Wen: O que mais me emociona nas atividades de telemedicina é a possibilidade de promover o desenvolvimento da saúde das comunidades, integrando as ações de saúde em atenção primária com o Projeto Jovem doutor, que conta com o envolvimento estudantil, para o desenvolvimento das comunidades de forma sustentada e contínua.
 
FH: Suas linhas de pesquisa incluem também educação mediada por tecnologia e teleeducação interativa. O seu objetivo final vai além da aprendizagem colaborativa?
Wen: As minhas linhas de trabalhos são em Educação Interativa e Tecnologias Educacionais Interativas para potencialização da Educação em Saúde.

A Educação Interativa fundamentalmente estimula a educação adaptativa e é baseada em multimeios. Promove o aprendizado flexibilizado, colaborativo, com mensagens significativas, interativo, com compartilhamento de experiências, educação comportamental, atitude e a construção de valores.
 
FH: Em sua opinião, a telemedicina evoluiu nos últimos cinco anos? Quais são os obstáculos que a impedem de ir mais longe?
Wen: A telemedicina evoluiu muito. Os nossos principais obstáculos estão relacionados com a cultura dos profissionais de saúde no uso de tecnologia e nas conectividades.
 
FH: Como pensador, como disseminar conhecimento?

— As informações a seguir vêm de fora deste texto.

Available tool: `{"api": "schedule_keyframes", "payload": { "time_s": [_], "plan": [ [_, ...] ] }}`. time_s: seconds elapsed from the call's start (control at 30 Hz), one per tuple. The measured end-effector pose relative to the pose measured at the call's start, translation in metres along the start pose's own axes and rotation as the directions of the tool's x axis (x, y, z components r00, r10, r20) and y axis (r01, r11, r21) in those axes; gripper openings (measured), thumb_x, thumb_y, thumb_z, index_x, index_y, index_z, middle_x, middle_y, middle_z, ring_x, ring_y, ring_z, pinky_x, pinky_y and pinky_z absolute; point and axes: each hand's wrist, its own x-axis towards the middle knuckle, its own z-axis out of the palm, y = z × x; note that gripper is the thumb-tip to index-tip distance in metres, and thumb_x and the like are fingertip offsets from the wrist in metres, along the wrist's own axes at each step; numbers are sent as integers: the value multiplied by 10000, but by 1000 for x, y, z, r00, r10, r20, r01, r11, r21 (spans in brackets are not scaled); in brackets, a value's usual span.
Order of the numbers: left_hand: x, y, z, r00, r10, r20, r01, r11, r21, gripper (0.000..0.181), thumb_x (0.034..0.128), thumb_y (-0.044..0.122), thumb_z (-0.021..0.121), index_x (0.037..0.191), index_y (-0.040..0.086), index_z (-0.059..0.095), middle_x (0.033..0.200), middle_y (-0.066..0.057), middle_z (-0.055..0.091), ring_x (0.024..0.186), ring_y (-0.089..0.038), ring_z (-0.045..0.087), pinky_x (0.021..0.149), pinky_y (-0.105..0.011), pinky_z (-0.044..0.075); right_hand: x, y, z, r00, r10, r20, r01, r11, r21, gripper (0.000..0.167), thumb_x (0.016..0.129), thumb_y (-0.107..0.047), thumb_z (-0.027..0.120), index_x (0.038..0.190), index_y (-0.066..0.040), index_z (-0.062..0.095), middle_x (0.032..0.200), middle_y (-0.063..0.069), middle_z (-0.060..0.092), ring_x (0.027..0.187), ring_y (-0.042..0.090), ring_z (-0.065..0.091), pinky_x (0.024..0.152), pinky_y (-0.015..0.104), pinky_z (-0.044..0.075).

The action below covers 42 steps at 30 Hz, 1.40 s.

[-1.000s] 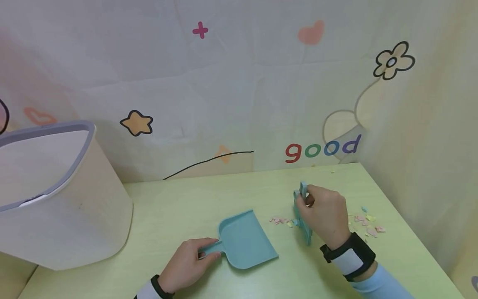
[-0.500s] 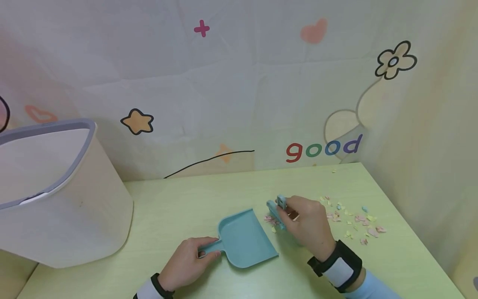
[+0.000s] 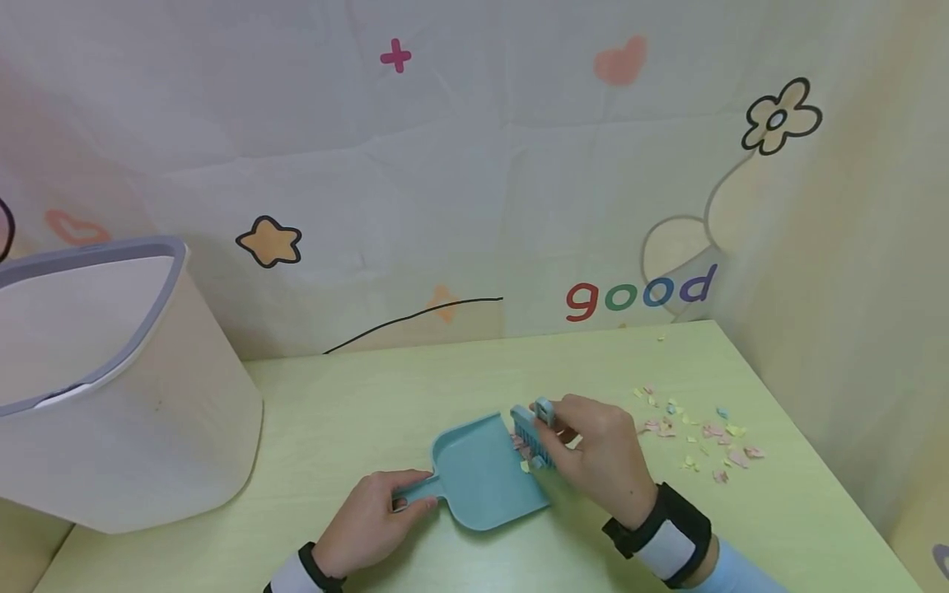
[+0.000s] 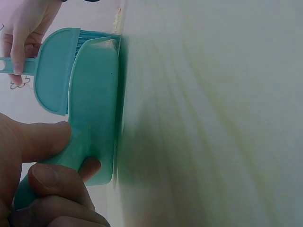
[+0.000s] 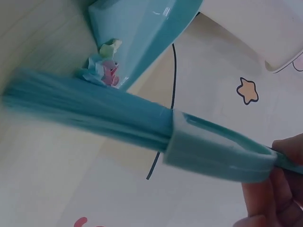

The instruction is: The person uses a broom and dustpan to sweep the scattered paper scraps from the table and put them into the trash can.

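Pale blue plastic makes up the dustpan [image 3: 482,469], which in the head view lies on the table [image 3: 348,412] well in from the back edge, its handle [image 3: 421,492] grasped by the left hand [image 3: 371,519] and its lip [image 3: 532,482] towards the right edge. Just beside that lip the right hand [image 3: 596,445] pinches a brush [image 3: 528,427], with a small heap of scraps [image 3: 521,447] between; loose scraps [image 3: 713,431] lie nearer the right edge, and a bin [image 3: 200,412] stands at the left edge. From the left wrist, thumb and fingers wrap the dustpan's handle, the brush beyond it. From the right wrist, thumb and fingers pinch the brush's far end, its bristles [image 5: 94,106] blurred beside the heap; whether any scrap is fully aboard I cannot tell. Sweeping this heap in seems the step in hand; the next move probably calls for a low leftward stroke against a steady, flat dustpan
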Motion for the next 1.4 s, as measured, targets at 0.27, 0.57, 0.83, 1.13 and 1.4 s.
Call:
{"api": "schedule_keyframes", "payload": {
  "time_s": [0.27, 0.57, 0.83, 1.13, 1.4],
  "plan": [
    [1, 0, 0, 1000, -9, 13, 9, 1000, -13, 385, 969, 362, 733, 1269, 121, 738, 1007, 57, 729, 554, -6, 421, 519, -201, 352, 9, 0, -12, 989, 43, -138, -25, 991, 131, 163, 800, 40, 831, 895, -77, 768, 922, 60, 800, 587, 54, 630, 574, 167, 508],
    [-1, 1, -1, 999, -31, 10, 32, 999, -18, 374, 967, 348, 738, 1262, 117, 740, 948, 67, 713, 543, -3, 409, 510, -195, 344, 5, 3, -8, 996, 45, -80, -46, 999, -9, 147, 776, 16, 858, 844, -79, 769, 747, -8, 725, 595, 58, 640, 564, 191, 534],
    [-1, 0, -1, 1000, -17, 2, 17, 1000, 4, 372, 970, 341, 737, 1265, 115, 739, 1055, 39, 738, 549, -4, 412, 521, -195, 350, 0, -6, -3, 999, 46, -18, -47, 996, -73, 151, 773, -9, 858, 770, -96, 734, 670, -41, 656, 567, 23, 606, 538, 172, 512],
    [0, 0, -1, 1000, -18, 13, 18, 1000, -9, 397, 967, 349, 739, 1278, 103, 733, 1092, 20, 741, 538, -10, 400, 513, -201, 343, 2, -7, -7, 987, 152, -49, -146, 983, 110, 107, 819, 4, 835, 883, -67, 790, 775, -2, 753, 573, -3, 542, 533, 199, 494],
    [0, 0, -1, 1000, -17, 17, 17, 1000, -13, 399, 970, 353, 734, 1285, 107, 729, 1104, 23, 738, 549, -13, 418, 519, -203, 352, 8, -2, -14, 982, 146, -122, -131, 984, 123, 127, 808, 40, 824, 845, -72, 775, 853, 57, 792, 557, 31, 588, 527, 201, 494]
  ]
}}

Wen: Existem vários pontos importantes para difundir conhecimento. Entre eles posso citar a criação de marcos de referência de informações para quem está aprendendo.

Assim, a pessoa pode se orientar mais facilmente; oferecer visões de como abordar situações práticas, oferecendo ao aluno uma segurança de como lidar com situações do dia a dia; educar quando ele deve rapidamente pedir apoio, pois a formação permite criar um senso que visa a reduzir agravos; desenvolver uma disciplina e o gosto pela atualização continuada; e sobretudo desenvolver o valor comportamental, da paixão de cuidar das pessoas que precisam dele.